§ Exercise: The response should consist of the data below, copied exactly, with no pictures in it.
===
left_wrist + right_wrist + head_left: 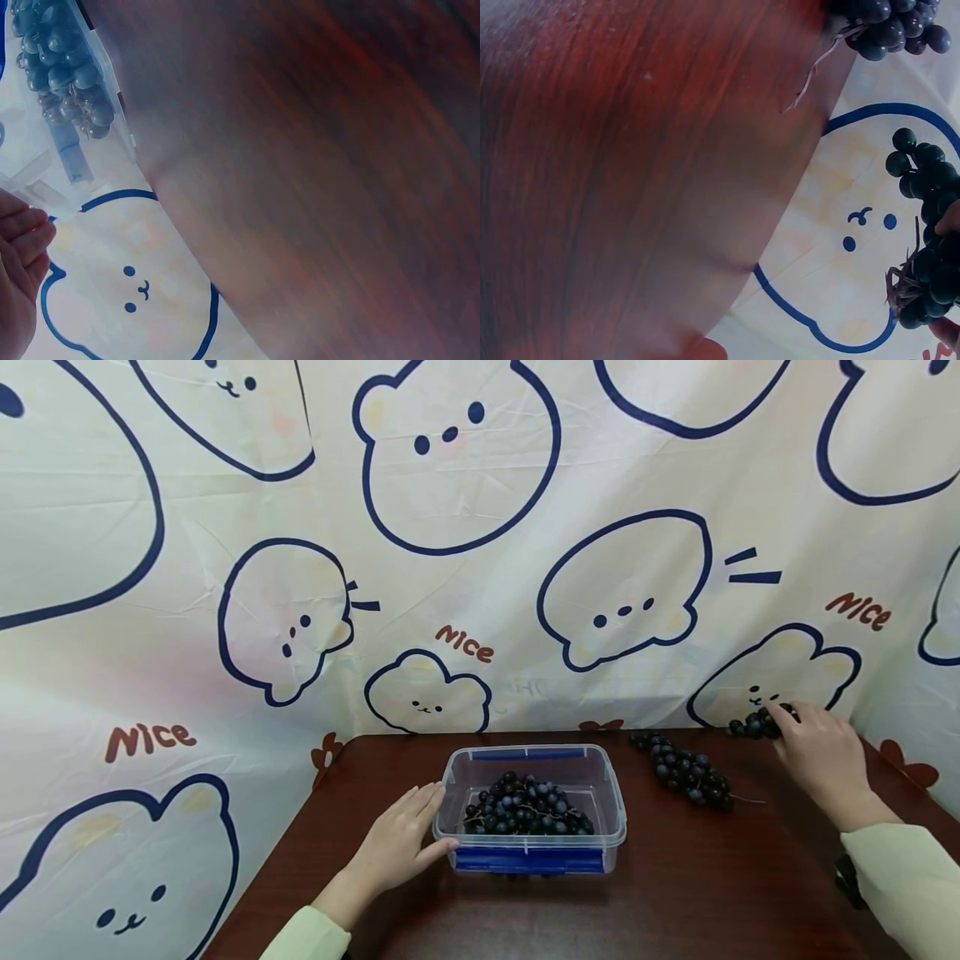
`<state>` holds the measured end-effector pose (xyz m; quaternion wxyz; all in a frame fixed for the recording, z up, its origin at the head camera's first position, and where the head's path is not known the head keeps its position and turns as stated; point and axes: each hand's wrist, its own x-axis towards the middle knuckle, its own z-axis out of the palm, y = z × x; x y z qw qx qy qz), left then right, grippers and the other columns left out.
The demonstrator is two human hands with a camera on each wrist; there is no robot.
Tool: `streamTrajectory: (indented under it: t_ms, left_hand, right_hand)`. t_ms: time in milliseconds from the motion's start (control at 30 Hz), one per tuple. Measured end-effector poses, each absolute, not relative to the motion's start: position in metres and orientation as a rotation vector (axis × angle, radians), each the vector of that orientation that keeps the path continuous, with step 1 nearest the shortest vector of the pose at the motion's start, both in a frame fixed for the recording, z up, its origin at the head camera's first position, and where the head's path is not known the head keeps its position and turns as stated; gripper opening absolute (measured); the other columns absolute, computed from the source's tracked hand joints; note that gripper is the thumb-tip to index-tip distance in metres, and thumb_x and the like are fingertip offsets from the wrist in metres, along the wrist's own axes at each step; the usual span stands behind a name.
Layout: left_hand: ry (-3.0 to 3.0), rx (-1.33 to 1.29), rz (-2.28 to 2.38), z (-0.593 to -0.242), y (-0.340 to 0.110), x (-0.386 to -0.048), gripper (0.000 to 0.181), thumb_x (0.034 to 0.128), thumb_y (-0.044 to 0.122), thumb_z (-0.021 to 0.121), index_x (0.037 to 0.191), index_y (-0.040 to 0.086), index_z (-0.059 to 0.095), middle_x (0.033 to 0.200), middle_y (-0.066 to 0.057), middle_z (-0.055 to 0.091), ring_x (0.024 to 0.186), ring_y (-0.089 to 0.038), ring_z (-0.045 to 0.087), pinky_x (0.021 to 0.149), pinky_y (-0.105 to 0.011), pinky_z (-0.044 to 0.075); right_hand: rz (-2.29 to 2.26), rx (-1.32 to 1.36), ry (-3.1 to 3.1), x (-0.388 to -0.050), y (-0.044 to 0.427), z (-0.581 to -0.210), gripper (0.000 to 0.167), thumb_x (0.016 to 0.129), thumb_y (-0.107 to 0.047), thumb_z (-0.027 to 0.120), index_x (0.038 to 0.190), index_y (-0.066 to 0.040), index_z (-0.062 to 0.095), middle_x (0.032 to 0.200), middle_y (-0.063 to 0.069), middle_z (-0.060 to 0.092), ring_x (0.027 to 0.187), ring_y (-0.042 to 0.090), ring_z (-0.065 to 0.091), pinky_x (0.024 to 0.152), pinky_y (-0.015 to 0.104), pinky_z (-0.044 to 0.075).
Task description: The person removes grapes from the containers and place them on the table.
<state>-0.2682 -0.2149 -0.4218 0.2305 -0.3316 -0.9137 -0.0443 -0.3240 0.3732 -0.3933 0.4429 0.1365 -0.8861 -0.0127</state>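
At the far right of the table, my right hand (821,752) grips a small bunch of dark grapes (757,723), raised above the tabletop. In the right wrist view the held grapes (930,187) show at the right edge, with a dry stem and part of my fingers. My left hand (405,831) touches the left side of a clear plastic container (617,793) with blue clips, its fingers straight. A pile of dark grapes (525,806) lies inside the container. Another bunch of grapes (690,771) lies on the table between the container and my right hand.
The dark brown table (675,893) ends at the back against a pale curtain (517,585) printed with blue cartoon outlines. More curtain closes in on the left and right sides. A thin stem (750,800) sticks out rightward from the bunch on the table.
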Motion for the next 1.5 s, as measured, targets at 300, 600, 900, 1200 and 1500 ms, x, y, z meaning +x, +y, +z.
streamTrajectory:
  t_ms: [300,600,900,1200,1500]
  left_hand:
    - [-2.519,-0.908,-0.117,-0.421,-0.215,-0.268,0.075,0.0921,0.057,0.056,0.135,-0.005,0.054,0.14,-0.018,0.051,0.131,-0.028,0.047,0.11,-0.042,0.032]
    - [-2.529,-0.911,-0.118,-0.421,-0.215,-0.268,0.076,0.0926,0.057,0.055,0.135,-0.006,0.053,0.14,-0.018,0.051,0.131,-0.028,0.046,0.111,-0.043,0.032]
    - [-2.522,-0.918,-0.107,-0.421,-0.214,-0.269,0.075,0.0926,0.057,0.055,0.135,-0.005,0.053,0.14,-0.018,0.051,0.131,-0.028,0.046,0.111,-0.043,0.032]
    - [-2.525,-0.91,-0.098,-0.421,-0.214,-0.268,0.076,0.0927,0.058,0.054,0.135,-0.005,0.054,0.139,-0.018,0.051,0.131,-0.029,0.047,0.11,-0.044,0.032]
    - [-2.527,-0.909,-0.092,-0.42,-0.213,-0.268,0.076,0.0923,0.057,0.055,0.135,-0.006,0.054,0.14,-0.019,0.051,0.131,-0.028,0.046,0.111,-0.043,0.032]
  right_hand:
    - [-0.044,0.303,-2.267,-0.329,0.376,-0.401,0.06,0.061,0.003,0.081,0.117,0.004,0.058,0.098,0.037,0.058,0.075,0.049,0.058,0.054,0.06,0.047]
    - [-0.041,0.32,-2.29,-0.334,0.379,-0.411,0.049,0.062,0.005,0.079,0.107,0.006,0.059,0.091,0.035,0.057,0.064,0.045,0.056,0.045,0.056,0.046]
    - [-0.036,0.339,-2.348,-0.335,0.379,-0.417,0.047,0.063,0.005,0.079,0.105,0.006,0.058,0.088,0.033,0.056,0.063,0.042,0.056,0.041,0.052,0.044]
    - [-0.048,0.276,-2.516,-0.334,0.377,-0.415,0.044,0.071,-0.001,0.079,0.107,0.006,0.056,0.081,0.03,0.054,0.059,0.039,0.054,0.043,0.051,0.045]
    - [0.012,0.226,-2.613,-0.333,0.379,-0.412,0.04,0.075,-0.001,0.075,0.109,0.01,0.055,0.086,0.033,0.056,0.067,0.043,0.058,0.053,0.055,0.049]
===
§ Output of the task:
left_wrist + right_wrist + head_left: 
`<state>` holds the measured end-effector pose (xyz m; quaternion wxyz; all in a frame fixed for the recording, z up, its origin at the head camera's first position, and where the head's path is not known the head keeps its position and turns as stated; point and axes: each hand's wrist, its own x-axis towards the middle knuckle, its own z-axis out of the palm, y = z × x; x y z qw qx qy qz), left then right, grippers and the other columns left out.
The demonstrator is two human hands with a camera on each wrist; there is no robot.
Tool: `streamTrajectory: (indented under it: t_ms, left_hand, right_hand)`. t_ms: time in milliseconds from the motion's start (control at 30 Hz), one per tuple. Measured end-effector poses, each absolute, not relative to the motion's start: position in metres and orientation as a rotation vector (axis × angle, radians), each the vector of that orientation that keeps the path continuous, with step 1 nearest the shortest vector of the pose at the motion's start, both in a frame fixed for the recording, z up, its origin at the head camera's first position, and where the head's path is not known the head keeps its position and turns as stated; gripper opening absolute (measured); the other columns absolute, computed from the source's tracked hand joints; note that gripper is the thumb-tip to index-tip distance in metres, and thumb_x and the like are fingertip offsets from the wrist in metres, along the wrist's own axes at each step; the usual span stands behind a name.
Layout: left_hand: ry (-3.0 to 3.0), rx (-1.33 to 1.29), rz (-2.28 to 2.38), z (-0.593 to -0.242), y (-0.340 to 0.110), x (-0.386 to -0.048), gripper (0.000 to 0.181), thumb_x (0.034 to 0.128), thumb_y (-0.044 to 0.122), thumb_z (-0.021 to 0.121), index_x (0.037 to 0.191), index_y (-0.040 to 0.086), index_z (-0.059 to 0.095), middle_x (0.033 to 0.200), middle_y (-0.066 to 0.057), middle_z (-0.055 to 0.091), ring_x (0.024 to 0.186), ring_y (-0.089 to 0.038), ring_z (-0.045 to 0.087), pinky_x (0.021 to 0.149), pinky_y (-0.105 to 0.011), pinky_z (-0.044 to 0.075); right_hand: rz (-2.29 to 2.26), rx (-1.32 to 1.36), ry (-3.1 to 3.1), x (-0.388 to -0.050), y (-0.044 to 0.427), z (-0.581 to -0.210), gripper (0.000 to 0.167), thumb_x (0.016 to 0.129), thumb_y (-0.107 to 0.047), thumb_z (-0.027 to 0.120), index_x (0.038 to 0.190), index_y (-0.066 to 0.040), index_z (-0.062 to 0.095), middle_x (0.032 to 0.200), middle_y (-0.063 to 0.069), middle_z (-0.060 to 0.092), ring_x (0.027 to 0.187), ring_y (-0.042 to 0.090), ring_z (-0.065 to 0.091), pinky_x (0.024 to 0.152), pinky_y (-0.015 to 0.104), pinky_z (-0.044 to 0.075).
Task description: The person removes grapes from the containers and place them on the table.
<state>-0.2682 -0.2149 -0.4218 0.2305 -0.3316 -0.9137 -0.0443 -0.3240 0.3732 -0.3933 0.4429 0.1365 -0.8861 -0.0127</state>
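At the far right of the table, my right hand (821,752) grips a small bunch of dark grapes (757,723), raised above the tabletop. In the right wrist view the held grapes (930,187) show at the right edge, with a dry stem and part of my fingers. My left hand (405,831) touches the left side of a clear plastic container (617,793) with blue clips, its fingers straight. A pile of dark grapes (525,806) lies inside the container. Another bunch of grapes (690,771) lies on the table between the container and my right hand.
The dark brown table (675,893) ends at the back against a pale curtain (517,585) printed with blue cartoon outlines. More curtain closes in on the left and right sides. A thin stem (750,800) sticks out rightward from the bunch on the table.
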Motion for the next 1.5 s, as measured, targets at 300, 600, 900, 1200 and 1500 ms, x, y, z meaning +x, +y, +z.
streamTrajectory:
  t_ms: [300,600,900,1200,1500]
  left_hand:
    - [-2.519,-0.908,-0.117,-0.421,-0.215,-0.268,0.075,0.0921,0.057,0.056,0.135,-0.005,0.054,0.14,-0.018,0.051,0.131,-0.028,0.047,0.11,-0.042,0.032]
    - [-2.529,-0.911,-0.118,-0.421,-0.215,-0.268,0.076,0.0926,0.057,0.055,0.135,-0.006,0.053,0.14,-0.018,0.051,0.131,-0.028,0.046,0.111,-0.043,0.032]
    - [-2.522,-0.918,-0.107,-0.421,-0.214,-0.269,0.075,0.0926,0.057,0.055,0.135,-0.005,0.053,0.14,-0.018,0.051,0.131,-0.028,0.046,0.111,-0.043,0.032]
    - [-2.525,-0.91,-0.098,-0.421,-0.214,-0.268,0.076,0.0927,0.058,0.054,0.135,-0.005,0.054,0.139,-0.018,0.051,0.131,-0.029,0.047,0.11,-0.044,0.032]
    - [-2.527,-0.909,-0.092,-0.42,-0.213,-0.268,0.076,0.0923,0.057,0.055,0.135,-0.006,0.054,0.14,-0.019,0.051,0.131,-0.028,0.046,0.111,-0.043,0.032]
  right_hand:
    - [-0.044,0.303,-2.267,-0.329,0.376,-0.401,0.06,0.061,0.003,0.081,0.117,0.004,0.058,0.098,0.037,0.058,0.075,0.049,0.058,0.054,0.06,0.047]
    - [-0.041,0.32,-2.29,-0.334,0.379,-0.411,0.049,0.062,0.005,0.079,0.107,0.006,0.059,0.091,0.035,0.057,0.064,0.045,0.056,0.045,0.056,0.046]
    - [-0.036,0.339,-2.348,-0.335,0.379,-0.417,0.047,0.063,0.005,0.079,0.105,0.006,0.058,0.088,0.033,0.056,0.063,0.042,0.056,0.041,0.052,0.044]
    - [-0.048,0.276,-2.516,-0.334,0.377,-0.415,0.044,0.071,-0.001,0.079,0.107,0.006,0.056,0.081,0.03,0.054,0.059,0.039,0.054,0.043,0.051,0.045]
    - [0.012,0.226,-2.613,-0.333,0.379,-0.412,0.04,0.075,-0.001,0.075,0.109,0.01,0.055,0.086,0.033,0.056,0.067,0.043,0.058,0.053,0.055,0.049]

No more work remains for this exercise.